## AIM OF THE TASK
Beneath this instruction is a block of data; output from it exactly the lines that run from the one containing "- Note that" through the one containing "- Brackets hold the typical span", inclusive.

(Items listed in a dataset)
#####

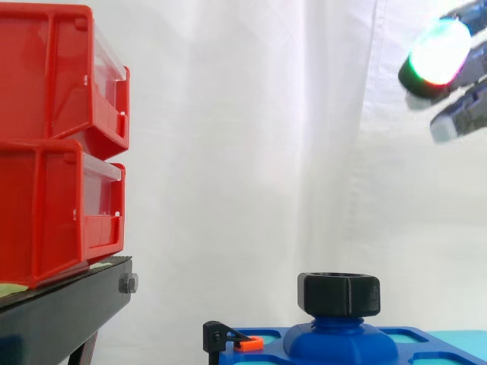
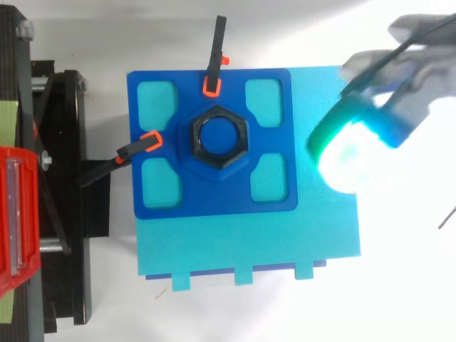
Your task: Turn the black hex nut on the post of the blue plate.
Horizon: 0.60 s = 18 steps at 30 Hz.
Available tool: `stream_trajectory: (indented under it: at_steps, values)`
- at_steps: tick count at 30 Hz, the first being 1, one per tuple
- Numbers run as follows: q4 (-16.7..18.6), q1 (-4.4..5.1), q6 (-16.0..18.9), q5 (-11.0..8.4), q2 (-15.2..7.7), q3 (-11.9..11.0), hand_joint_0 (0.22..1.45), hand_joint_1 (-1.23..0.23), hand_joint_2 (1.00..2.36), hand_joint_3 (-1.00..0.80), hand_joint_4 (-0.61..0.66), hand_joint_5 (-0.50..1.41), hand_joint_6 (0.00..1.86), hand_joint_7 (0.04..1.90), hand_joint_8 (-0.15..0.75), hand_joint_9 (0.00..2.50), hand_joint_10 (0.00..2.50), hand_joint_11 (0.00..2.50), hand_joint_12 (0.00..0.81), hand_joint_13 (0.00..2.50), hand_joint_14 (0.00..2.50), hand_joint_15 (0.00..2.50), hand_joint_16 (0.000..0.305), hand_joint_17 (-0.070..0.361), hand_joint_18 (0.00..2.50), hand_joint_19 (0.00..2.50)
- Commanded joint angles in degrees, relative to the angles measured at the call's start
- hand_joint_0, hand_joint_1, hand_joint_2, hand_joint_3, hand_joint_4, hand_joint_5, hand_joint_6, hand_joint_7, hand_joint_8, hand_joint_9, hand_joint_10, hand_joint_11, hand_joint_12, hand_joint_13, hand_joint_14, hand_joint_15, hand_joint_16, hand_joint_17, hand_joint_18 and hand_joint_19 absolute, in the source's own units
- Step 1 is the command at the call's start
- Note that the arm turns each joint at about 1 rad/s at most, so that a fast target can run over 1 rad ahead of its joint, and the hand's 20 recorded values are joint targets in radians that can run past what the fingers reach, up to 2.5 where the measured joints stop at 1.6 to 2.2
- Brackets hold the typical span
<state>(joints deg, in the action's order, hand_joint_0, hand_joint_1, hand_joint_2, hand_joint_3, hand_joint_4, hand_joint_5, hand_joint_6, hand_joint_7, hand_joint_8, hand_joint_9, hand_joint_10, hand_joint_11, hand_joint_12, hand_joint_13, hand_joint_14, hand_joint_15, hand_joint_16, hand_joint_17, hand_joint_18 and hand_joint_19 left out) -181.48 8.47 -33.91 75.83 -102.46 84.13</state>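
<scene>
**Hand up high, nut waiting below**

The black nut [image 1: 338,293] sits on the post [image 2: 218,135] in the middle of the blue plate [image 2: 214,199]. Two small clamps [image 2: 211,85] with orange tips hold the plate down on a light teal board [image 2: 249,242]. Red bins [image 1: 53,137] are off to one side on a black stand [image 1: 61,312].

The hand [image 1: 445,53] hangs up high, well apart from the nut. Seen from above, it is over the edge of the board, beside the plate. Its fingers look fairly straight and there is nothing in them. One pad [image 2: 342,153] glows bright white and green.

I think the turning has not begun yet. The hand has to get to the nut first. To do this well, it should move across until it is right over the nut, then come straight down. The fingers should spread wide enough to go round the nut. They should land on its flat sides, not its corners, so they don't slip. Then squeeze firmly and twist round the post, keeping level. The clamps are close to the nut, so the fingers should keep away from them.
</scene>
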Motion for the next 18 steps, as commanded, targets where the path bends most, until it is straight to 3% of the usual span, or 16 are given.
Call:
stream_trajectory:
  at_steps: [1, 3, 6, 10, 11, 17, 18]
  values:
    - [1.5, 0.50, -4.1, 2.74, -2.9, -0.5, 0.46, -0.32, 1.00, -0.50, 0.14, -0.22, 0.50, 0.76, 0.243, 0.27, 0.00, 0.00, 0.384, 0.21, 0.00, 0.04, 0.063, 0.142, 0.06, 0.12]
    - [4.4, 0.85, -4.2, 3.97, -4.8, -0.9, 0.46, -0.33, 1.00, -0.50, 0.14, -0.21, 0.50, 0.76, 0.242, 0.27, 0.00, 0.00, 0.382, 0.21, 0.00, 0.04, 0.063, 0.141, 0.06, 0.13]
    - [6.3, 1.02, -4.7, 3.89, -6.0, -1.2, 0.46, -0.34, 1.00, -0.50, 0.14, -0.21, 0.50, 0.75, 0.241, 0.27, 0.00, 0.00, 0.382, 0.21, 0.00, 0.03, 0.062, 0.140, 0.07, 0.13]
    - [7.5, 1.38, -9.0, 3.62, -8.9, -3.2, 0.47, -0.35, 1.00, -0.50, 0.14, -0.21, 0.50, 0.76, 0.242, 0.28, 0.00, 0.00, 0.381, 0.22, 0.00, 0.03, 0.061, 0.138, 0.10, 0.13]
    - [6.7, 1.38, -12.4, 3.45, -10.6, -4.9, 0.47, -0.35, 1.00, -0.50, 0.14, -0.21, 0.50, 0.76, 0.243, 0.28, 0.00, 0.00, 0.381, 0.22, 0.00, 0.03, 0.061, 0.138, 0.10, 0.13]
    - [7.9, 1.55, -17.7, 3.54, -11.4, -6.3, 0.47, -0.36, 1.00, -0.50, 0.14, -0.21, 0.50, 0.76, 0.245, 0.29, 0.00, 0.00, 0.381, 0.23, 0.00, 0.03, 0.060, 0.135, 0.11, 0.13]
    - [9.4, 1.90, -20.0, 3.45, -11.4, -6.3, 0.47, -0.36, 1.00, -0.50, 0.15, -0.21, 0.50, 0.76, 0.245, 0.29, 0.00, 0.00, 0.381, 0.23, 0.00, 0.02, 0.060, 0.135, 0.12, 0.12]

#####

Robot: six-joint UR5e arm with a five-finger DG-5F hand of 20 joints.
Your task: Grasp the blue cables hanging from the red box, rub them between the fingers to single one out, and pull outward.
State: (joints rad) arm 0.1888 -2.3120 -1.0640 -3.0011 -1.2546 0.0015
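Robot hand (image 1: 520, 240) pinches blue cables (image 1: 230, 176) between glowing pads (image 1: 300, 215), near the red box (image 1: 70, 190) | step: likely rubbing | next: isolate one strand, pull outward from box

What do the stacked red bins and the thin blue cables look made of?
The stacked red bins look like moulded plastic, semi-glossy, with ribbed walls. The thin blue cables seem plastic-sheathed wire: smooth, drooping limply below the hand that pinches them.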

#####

## SOLUTION
- Note that the arm turns each joint at about 1 rad/s at most, so that a fast target can run over 1 rad ahead of its joint, and the hand's 20 recorded values are joint targets in radians that can run past what the fingers reach, up to 2.5 where the measured joints stop at 1.6 to 2.2
- Brackets hold the typical span

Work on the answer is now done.